- TASK ITEM:
Repeat only the lines below that run from the line with "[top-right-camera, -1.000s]" to the line with "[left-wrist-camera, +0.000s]", ends included; skip every picture.

- GIVEN MATERIAL:
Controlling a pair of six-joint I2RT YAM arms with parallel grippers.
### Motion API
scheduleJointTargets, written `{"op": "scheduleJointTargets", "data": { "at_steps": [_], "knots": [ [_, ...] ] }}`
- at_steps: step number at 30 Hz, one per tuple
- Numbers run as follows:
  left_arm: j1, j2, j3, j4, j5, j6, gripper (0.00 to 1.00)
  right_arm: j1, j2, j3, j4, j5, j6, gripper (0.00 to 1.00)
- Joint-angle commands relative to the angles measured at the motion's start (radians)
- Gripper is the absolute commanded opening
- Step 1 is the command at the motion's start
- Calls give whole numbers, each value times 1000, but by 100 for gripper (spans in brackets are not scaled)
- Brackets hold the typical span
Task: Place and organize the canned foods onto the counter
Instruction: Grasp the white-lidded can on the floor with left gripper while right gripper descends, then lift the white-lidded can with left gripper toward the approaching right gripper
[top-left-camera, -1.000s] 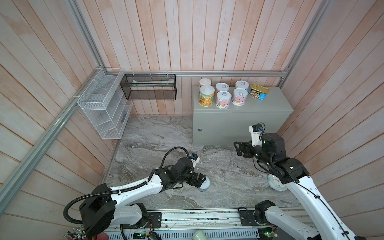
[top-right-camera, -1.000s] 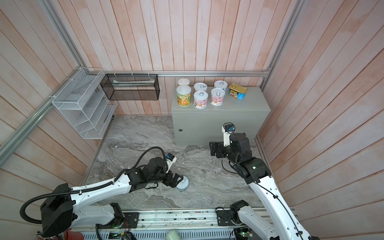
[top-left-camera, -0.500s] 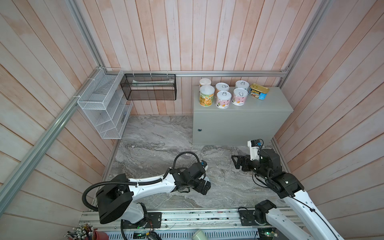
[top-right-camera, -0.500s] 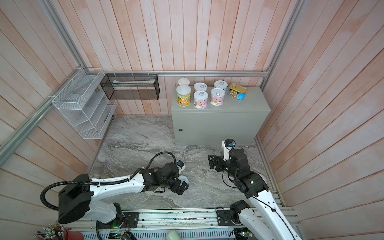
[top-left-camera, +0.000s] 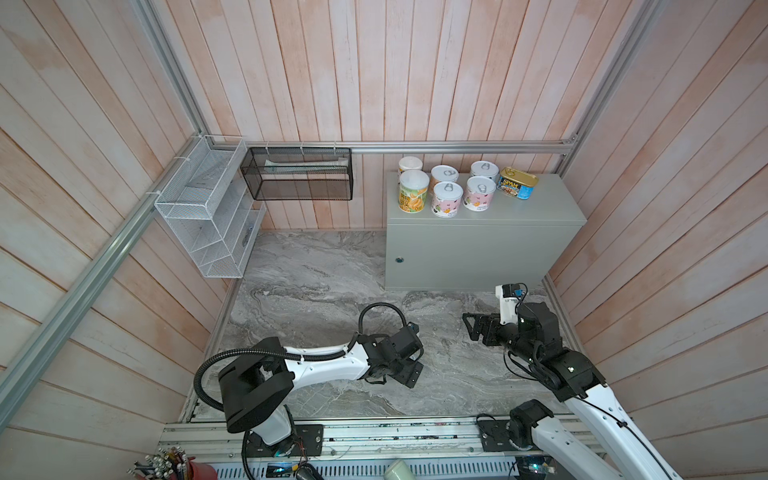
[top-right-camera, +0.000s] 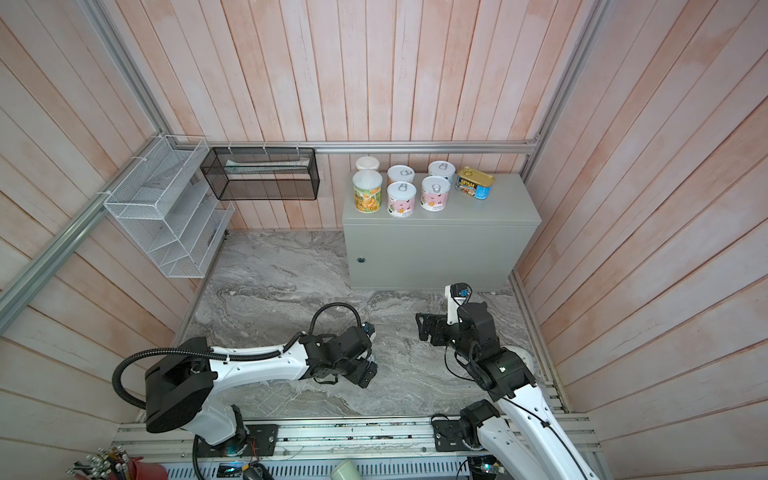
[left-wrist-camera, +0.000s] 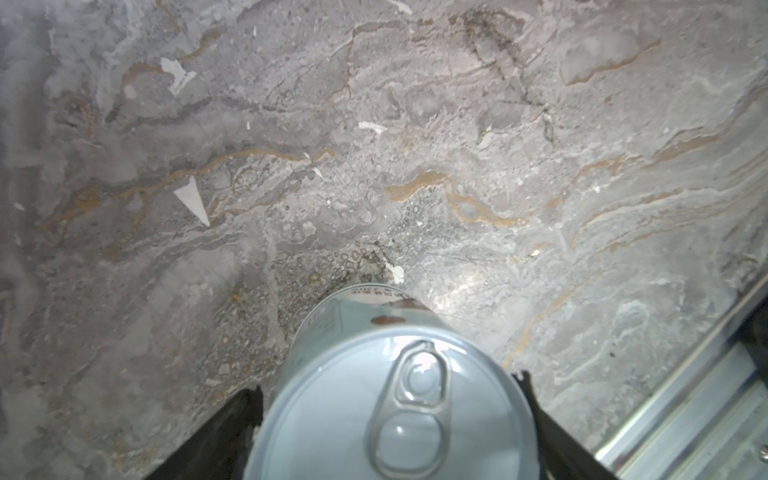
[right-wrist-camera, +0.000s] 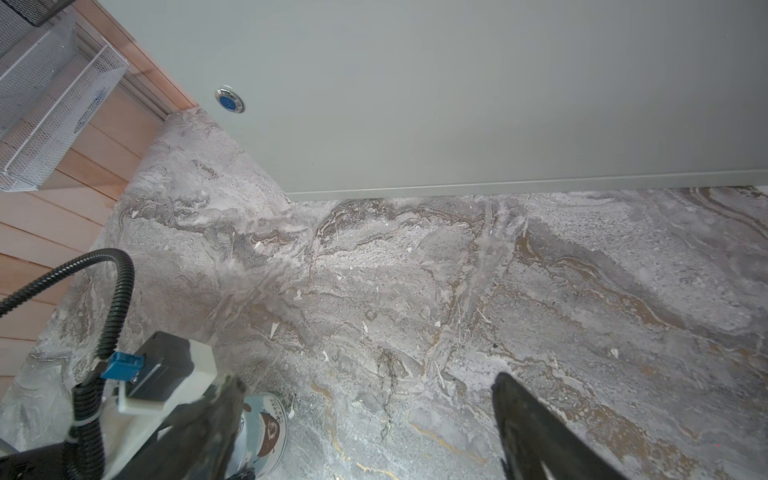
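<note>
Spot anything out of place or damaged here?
One pull-tab can stands on the marble floor between the fingers of the left gripper, apart from the seven cans on the counter. The floor has small white chips.

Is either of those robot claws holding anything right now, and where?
The left gripper clasps a short pale-blue pull-tab can by its round sides; the right gripper is empty.

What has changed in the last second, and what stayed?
The left gripper came down over the can on the floor and closed on it. The right gripper, open, drew back from the counter. The seven cans on the counter stayed.
</note>
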Motion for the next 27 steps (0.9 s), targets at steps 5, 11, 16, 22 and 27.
{"op": "scheduleJointTargets", "data": {
  "at_steps": [5,11,16,22,27],
  "knots": [
    [2,26,20,-10,-71,11,65,6,-12,-11,28,-41,35,94],
    [32,24,35,13,-22,-8,56,8,-31,-41,66,-105,68,94],
    [115,-42,22,46,93,-4,53,31,-57,-84,109,-124,72,93],
    [214,-67,111,-50,165,61,53,131,-110,-200,260,-125,108,93],
    [257,-62,187,-129,216,104,52,259,-91,-258,334,-11,113,93]
  ]
}}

- EXERCISE OUTPUT:
[top-right-camera, -1.000s] 
[top-left-camera, -0.500s] 
[top-right-camera, -0.500s] 
[top-left-camera, +0.000s] 
[top-right-camera, +0.000s] 
[left-wrist-camera, +0.000s] 

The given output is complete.